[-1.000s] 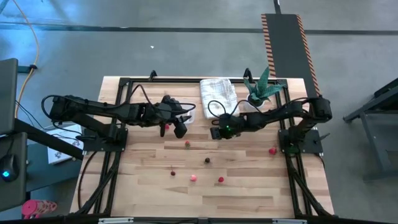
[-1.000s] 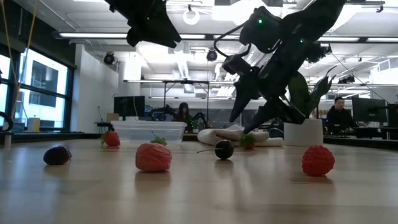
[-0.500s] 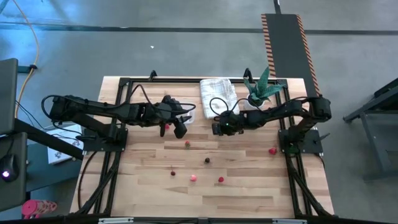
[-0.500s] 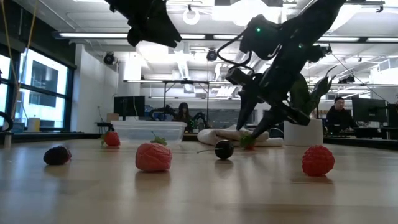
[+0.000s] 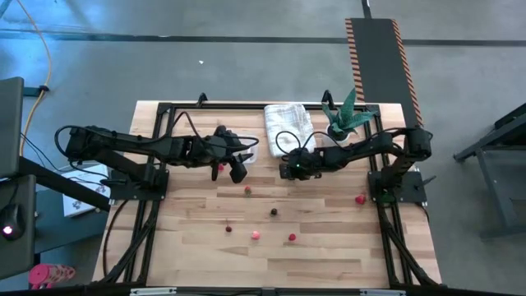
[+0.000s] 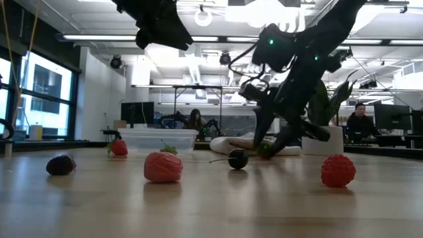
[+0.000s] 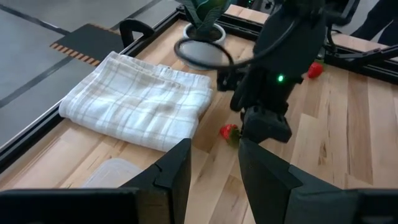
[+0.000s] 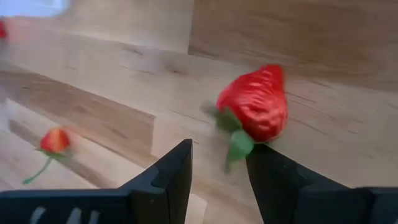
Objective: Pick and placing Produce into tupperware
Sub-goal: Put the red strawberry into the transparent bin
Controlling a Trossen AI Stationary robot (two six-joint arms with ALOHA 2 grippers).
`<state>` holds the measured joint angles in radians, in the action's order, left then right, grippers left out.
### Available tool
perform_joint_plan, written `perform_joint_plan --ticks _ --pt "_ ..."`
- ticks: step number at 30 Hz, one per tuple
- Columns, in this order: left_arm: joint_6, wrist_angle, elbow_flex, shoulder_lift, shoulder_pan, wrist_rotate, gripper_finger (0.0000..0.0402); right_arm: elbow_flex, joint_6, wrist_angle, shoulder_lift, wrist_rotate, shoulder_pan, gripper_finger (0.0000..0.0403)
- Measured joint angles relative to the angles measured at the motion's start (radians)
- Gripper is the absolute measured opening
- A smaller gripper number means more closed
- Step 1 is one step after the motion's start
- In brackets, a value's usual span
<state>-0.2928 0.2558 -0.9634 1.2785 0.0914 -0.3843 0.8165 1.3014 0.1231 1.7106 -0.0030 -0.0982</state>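
The wooden table [image 5: 329, 247] is lying mostly bare along its near half, giving both arms plenty of open room there, while the far edge is crowding up with a folded white towel [image 5: 288, 125] and a green potted plant [image 5: 345, 115] side by side. The tupperware [image 6: 158, 140], a shallow clear tub, is sitting near the far edge just beside the towel, and from above it is largely hiding under the left arm. The left gripper [image 5: 238, 168] is hanging above the board beside the tub, its two fingers standing a little apart and gripping nothing. The right gripper [image 5: 285, 170] is reaching low over the wood just in front of the towel, its fingers parted, and they are flanking a strawberry [image 8: 255, 107] without closing on it; that berry is showing glossy red with a green leafy cap, lying on its side. The rest of the produce is lying scattered and well apart: a red berry [image 5: 247, 191] near the middle, a dark cherry [image 5: 274, 211], a small maroon piece [image 5: 228, 228], a pink one [image 5: 256, 234], a red one [image 5: 292, 238], and a raspberry-like red piece [image 5: 360, 199] off towards the right arm's base
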Motion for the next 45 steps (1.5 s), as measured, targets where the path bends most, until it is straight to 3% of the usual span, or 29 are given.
perform_joint_plan --ticks 9,18,24,34,41,45 --pt "0.0 0.002 0.0 0.0 0.0 0.013 0.0124 0.001 -0.026 -0.048 0.022 -0.013 0.0 0.013" --pt "0.0 0.002 0.0 0.0 0.0 0.012 0.0124 0.0 -0.085 -0.08 0.024 -0.041 0.001 0.0008" --pt "0.0 0.013 0.0 0.0 0.0 -0.004 0.0124 0.05 -0.147 -0.087 0.024 -0.043 0.001 0.0003" --pt "-0.048 0.212 0.0 0.0 0.001 -0.212 0.0124 0.272 -0.344 0.216 0.023 0.003 0.001 0.0" --pt "-0.076 0.204 0.0 -0.054 0.001 -0.217 0.0124 0.381 -0.491 0.228 0.023 0.024 -0.035 0.0" --pt "-0.067 0.292 0.0 -0.097 0.001 -0.322 0.0124 0.389 -0.52 0.27 0.022 0.028 -0.048 0.0"
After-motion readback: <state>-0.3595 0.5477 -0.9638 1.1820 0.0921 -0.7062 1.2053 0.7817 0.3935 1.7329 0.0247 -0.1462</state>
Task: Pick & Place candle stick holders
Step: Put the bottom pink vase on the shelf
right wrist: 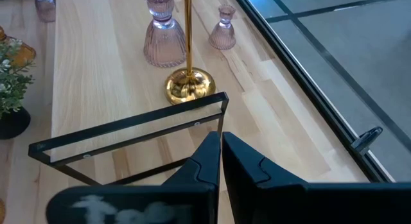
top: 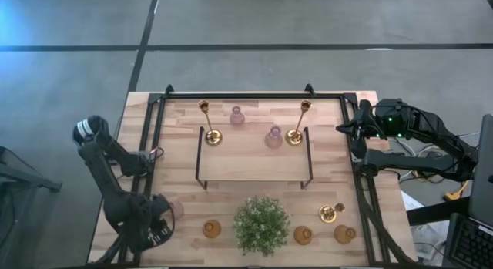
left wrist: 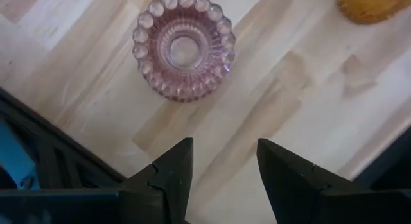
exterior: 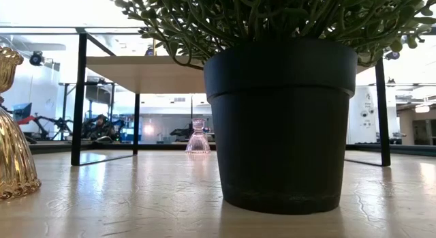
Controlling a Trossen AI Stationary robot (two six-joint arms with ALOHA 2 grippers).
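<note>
A squat pink-lilac glass holder (left wrist: 183,45) stands upright on the table near its near left corner (top: 176,210). My left gripper (left wrist: 221,163) hovers over the table just beside it, open and empty (top: 162,220). Two slim brass sticks (top: 206,122) (top: 300,121) and two pink glass holders (top: 237,115) (top: 273,136) stand on the raised shelf (top: 254,165). Amber glass holders (top: 212,229) (top: 303,236) (top: 344,234) and a short brass holder (top: 331,213) stand along the near edge. My right gripper (right wrist: 220,160) is shut and empty at the table's far right (top: 347,130).
A bushy green plant (top: 262,224) in a black pot (exterior: 279,122) stands at the near middle, between the amber holders. The shelf's black metal frame (right wrist: 128,131) lies just ahead of my right gripper. Black rails (top: 154,146) run along the table's sides.
</note>
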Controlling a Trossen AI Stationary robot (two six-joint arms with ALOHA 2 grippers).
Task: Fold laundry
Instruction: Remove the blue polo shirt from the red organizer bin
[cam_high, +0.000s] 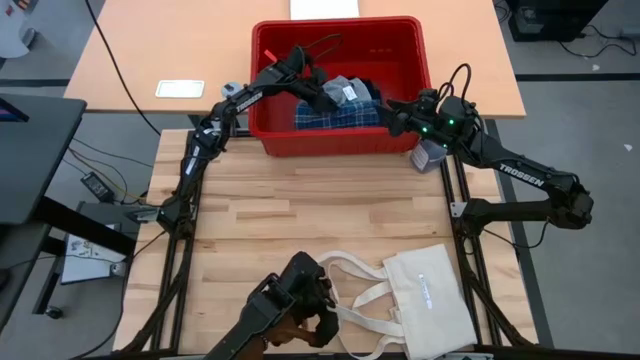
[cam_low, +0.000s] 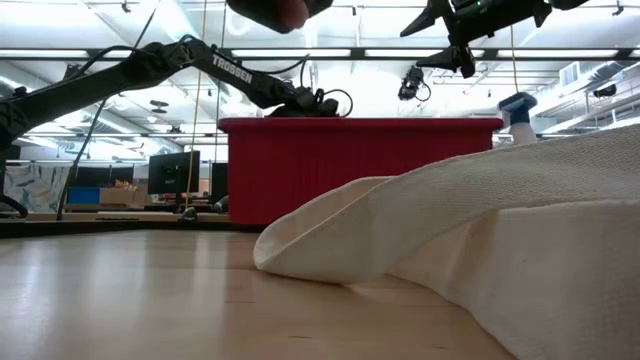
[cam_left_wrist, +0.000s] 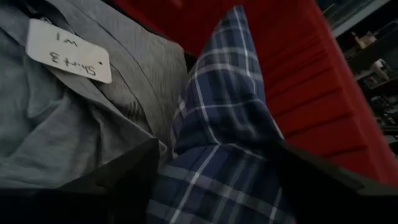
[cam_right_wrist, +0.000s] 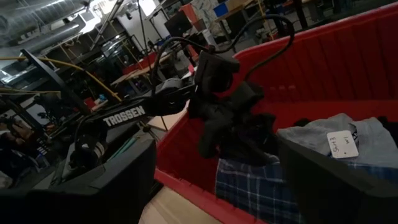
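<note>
The left pincer (cam_high: 322, 88) reaches into the red bin (cam_high: 270, 135), jaws spread around the plaid shirt (cam_left_wrist: 230, 149), which lies beside the grey shirt (cam_left_wrist: 68, 118). To lift cleanly, it should close on plaid cloth alone. The right pincer (cam_high: 392, 117) hangs open over the bin's near right corner.
</note>
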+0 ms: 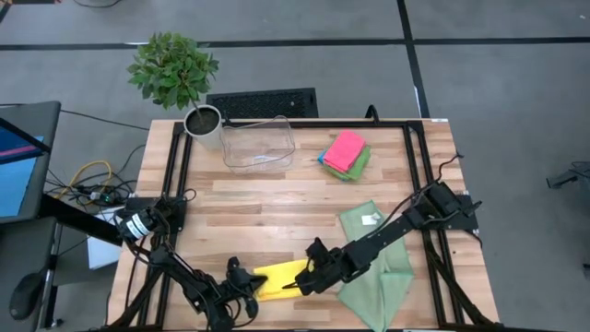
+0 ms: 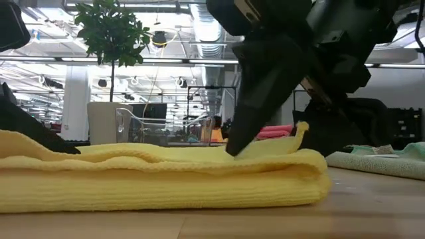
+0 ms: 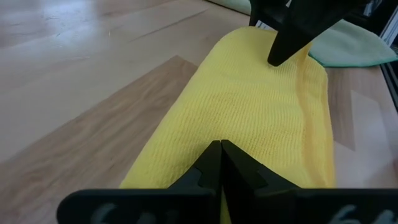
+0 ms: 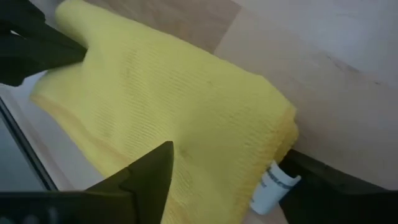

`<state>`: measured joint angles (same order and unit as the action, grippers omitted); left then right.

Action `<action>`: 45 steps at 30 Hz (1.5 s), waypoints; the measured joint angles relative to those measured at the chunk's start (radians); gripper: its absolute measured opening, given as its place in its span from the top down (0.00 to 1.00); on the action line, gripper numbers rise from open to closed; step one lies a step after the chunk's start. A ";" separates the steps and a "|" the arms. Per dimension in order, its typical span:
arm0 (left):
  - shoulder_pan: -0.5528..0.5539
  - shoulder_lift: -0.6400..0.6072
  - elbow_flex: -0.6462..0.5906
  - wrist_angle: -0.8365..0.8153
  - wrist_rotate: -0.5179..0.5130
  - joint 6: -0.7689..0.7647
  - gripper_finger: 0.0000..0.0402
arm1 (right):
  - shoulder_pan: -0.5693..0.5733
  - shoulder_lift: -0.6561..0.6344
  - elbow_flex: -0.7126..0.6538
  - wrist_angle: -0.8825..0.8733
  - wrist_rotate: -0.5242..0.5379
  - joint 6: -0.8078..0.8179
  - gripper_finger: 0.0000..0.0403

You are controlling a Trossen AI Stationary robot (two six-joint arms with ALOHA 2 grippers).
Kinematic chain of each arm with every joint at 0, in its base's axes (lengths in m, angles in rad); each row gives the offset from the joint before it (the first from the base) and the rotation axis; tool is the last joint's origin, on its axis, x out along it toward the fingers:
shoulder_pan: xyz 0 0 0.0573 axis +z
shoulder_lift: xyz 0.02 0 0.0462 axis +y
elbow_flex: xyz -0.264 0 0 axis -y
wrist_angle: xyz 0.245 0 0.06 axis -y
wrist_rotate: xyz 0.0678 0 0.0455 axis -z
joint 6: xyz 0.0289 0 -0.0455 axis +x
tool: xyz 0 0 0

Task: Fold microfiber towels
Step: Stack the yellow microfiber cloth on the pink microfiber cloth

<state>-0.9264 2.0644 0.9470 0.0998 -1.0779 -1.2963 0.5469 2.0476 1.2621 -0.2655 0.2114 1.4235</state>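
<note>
The folded yellow towel [image 1: 279, 278] lies between the closed left gripper [image 1: 251, 286] and wide-open right gripper [image 1: 302, 279], neither holding it. Just beside lies a sage green towel [image 1: 376, 267]; a clear bin [image 1: 258, 145], potted plant [image 1: 177, 78] and stacked towels [image 1: 346, 154] sit well apart

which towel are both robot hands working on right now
The folded yellow towel at the table's front edge: the left hand and right hand are on it. The sage green towel and the pink-topped stack lie untouched.

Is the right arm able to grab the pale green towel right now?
Probably yes. The right gripper is open at the yellow towel, and the green towel lies flat right under that arm with nothing on top.
</note>
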 joint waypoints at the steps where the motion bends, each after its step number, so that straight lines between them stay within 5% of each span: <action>1: 0.000 0.000 0.000 0.000 0.000 0.004 1.00 | -0.001 0.000 0.000 -0.004 -0.006 -0.004 0.35; 14: 0.007 -0.019 0.000 -0.005 -0.024 0.082 1.00 | -0.046 -0.006 -0.003 -0.016 -0.027 -0.230 0.95; 29: 0.006 -0.194 0.000 -0.047 -0.029 0.347 1.00 | -0.301 -0.327 -0.004 -0.551 0.020 -0.620 0.96; 45: 0.037 -0.196 0.000 -0.203 -0.017 0.241 1.00 | -0.783 -0.526 0.009 -0.787 -0.052 -1.304 0.95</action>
<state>-0.8898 1.8683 0.9470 -0.1032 -1.0946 -1.0550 -0.2362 1.5219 1.2714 -1.0527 0.1594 0.1195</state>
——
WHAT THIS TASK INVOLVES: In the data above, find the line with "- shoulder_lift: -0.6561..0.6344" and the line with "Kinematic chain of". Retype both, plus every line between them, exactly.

COMPLETED EXERCISE:
  - shoulder_lift: -0.6561..0.6344
  - elbow_flex: -0.7126..0.6538
  - wrist_angle: -0.8825..0.8733
  - wrist_rotate: -0.5242..0.5379
  - joint 6: -0.8078..0.8179
  - gripper_finger: 0.0000..0.0403

You are controlling a Trossen AI Stationary robot (two six-joint arms with ALOHA 2 grippers).
Kinematic chain of each arm with every joint at 0, in its base's axes (lengths in m, angles in rad); each row gives the offset from the joint before it (the first from the base) and the rotation axis; tool is the last joint's origin, on its axis, x out along it toward the fingers:

No more work remains for this exercise.